## PROMPT
Within the entries below, find the lines that hold "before" and report only how many there are.

·····

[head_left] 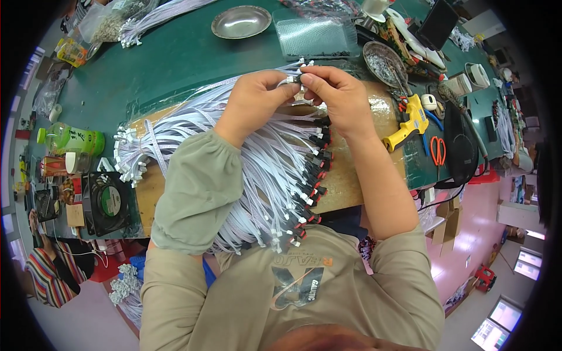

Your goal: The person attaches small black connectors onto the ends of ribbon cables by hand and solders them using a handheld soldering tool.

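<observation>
My left hand and my right hand meet at the far side of a big bundle of white cables. Both are closed, thumbs against forefingers, on a small black connector at the end of a white cable. Some of that connector is covered by my fingertips. Below my hands the cables fan out across a tan board, with black and red connectors along their right ends. White plugs cluster at their left ends. A grey-green sleeve cover wraps my left forearm.
A yellow glue gun and orange-handled scissors lie to the right. Beyond my hands stand a metal dish and a clear plastic tray. A green bottle and a black fan are at left.
</observation>
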The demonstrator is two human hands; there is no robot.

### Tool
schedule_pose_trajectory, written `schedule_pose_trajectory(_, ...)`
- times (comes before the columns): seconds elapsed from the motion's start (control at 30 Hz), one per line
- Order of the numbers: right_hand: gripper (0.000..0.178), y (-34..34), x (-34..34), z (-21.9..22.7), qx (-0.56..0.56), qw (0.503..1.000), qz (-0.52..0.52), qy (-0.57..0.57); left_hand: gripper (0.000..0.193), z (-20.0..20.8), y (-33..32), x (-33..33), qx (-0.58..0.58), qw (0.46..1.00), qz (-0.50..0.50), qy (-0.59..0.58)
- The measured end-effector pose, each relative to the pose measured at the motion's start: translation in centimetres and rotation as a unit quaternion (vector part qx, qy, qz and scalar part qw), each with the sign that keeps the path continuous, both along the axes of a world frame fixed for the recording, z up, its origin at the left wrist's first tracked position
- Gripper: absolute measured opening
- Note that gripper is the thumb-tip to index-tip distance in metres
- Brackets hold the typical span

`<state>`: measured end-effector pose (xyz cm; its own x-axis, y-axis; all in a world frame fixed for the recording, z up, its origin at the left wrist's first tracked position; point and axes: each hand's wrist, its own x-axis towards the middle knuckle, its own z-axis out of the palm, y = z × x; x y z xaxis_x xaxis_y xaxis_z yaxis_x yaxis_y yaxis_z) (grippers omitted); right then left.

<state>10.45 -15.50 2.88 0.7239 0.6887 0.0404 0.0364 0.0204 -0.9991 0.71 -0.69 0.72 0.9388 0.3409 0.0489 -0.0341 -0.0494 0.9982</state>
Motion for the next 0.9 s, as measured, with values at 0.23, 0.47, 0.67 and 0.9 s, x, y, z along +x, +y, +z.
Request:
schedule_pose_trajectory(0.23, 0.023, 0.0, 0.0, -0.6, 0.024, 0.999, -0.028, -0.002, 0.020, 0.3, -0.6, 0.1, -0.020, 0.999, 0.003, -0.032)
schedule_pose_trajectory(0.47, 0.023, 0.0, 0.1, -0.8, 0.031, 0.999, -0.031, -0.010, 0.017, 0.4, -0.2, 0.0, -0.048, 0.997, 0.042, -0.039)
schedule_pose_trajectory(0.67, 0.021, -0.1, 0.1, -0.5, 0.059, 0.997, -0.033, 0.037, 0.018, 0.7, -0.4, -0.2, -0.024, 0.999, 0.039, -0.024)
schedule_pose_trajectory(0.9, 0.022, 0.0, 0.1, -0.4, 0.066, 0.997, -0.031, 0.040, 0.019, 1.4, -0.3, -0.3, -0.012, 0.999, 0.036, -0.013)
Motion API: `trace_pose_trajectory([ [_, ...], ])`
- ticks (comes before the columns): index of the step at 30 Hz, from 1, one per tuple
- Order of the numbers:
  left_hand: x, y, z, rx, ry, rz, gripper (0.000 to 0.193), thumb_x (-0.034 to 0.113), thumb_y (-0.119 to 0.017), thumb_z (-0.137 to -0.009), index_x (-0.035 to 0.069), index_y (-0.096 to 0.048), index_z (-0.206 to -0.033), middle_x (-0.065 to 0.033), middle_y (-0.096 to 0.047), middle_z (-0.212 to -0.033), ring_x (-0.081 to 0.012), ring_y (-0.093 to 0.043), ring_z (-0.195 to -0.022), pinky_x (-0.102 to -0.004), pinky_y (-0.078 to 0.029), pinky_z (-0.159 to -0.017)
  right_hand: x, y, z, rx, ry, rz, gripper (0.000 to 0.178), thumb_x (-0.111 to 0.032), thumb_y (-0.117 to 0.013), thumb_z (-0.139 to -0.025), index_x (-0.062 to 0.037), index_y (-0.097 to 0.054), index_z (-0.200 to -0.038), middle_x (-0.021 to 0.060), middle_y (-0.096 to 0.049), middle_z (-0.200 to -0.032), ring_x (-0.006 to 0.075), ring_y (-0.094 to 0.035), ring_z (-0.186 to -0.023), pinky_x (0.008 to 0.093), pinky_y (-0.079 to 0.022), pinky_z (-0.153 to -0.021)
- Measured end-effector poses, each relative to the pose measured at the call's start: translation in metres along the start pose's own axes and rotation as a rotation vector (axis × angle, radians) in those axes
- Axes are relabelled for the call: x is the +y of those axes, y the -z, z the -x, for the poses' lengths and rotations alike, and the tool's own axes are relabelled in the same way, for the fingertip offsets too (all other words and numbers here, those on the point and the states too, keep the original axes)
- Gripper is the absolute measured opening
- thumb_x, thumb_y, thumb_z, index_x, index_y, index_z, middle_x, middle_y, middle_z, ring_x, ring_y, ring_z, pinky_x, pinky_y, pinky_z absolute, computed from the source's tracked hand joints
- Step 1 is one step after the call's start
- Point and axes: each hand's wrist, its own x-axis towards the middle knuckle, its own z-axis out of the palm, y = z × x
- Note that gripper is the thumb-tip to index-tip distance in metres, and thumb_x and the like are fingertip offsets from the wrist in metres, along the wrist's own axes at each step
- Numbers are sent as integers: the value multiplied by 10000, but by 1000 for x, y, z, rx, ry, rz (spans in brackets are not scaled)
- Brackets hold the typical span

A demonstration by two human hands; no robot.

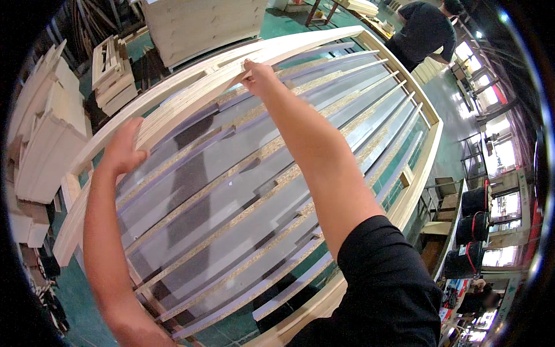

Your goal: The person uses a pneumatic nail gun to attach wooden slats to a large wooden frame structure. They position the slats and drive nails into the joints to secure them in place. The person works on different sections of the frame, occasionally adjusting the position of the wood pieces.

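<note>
A bundle of long, thin, pale wooden strips (179, 110) lies along the far left side of a large wooden frame (435, 122). Toward its near end, my left hand (124, 147) is closed round the bundle, thumb on the inner side. Farther along, my right hand (257, 78) grips the strips' edge with bent fingers, where one strip bows away from the others. Beneath my arms, several narrow chipboard slats (231, 222) with grey-violet faces lie spaced across the frame. Grey surfaces and green floor show between them.
Stacked wooden panels (55, 130) and a large pale crate-like stack (202, 29) stand beyond the frame's left side. A person in black (425, 34) bends near its far end. Black bins (471, 228) line the right, with another person (477, 301) below them.
</note>
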Motion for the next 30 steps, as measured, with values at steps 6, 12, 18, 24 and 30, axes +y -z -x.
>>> trace_pose_trajectory([
  [6, -47, -8, -21, -93, 11, -132, 836, 217, -847, -741, 21, -481, -1467, -235, -540, -1461, -397, -512, -1357, -445, -398, -1174, 26, -7, -3, -171, -41, 329, 366, -282, -660, -1011, -45, -588, -1281, 190, -614, -1258, 327, -611, -1160, 455, -563, -903],
  [12, -9, -5, -108, -101, 24, -198, 623, 140, -830, -747, 55, -577, -1310, -215, -625, -1292, -412, -607, -1211, -499, -527, -996, -11, 95, 55, -331, 776, 1756, 404, -228, -677, -967, -71, -611, -1334, 207, -636, -1287, 413, -603, -1195, 472, -510, -972],
  [18, -61, -25, -147, 58, 207, -277, 537, 36, -708, -827, 151, -601, -1341, -118, -667, -1315, -374, -612, -1252, -555, -518, -977, 46, 124, 111, -539, 863, 1926, 693, -174, -696, -943, -139, -392, -1565, 159, -400, -1589, 382, -320, -1503, 529, -241, -1235],
  [24, -88, -64, -182, 102, 214, -252, 639, 54, -706, -836, 192, -556, -1442, -115, -626, -1415, -363, -590, -1298, -520, -511, -1024, 56, 138, 118, -459, 827, 2037, 791, -241, -663, -957, -154, -262, -1634, 141, -261, -1681, 355, -180, -1577, 552, -110, -1281],
  [30, -155, -74, -223, 207, 90, -376, 713, 130, -760, -854, 206, -496, -1512, -135, -625, -1412, -341, -605, -1287, -460, -512, -1062, 52, 121, 125, -481, 872, 2043, 791, -296, -634, -957, -154, -257, -1637, 146, -272, -1676, 347, -178, -1580, 543, -100, -1284],
])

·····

## THE COMPLETED TASK
2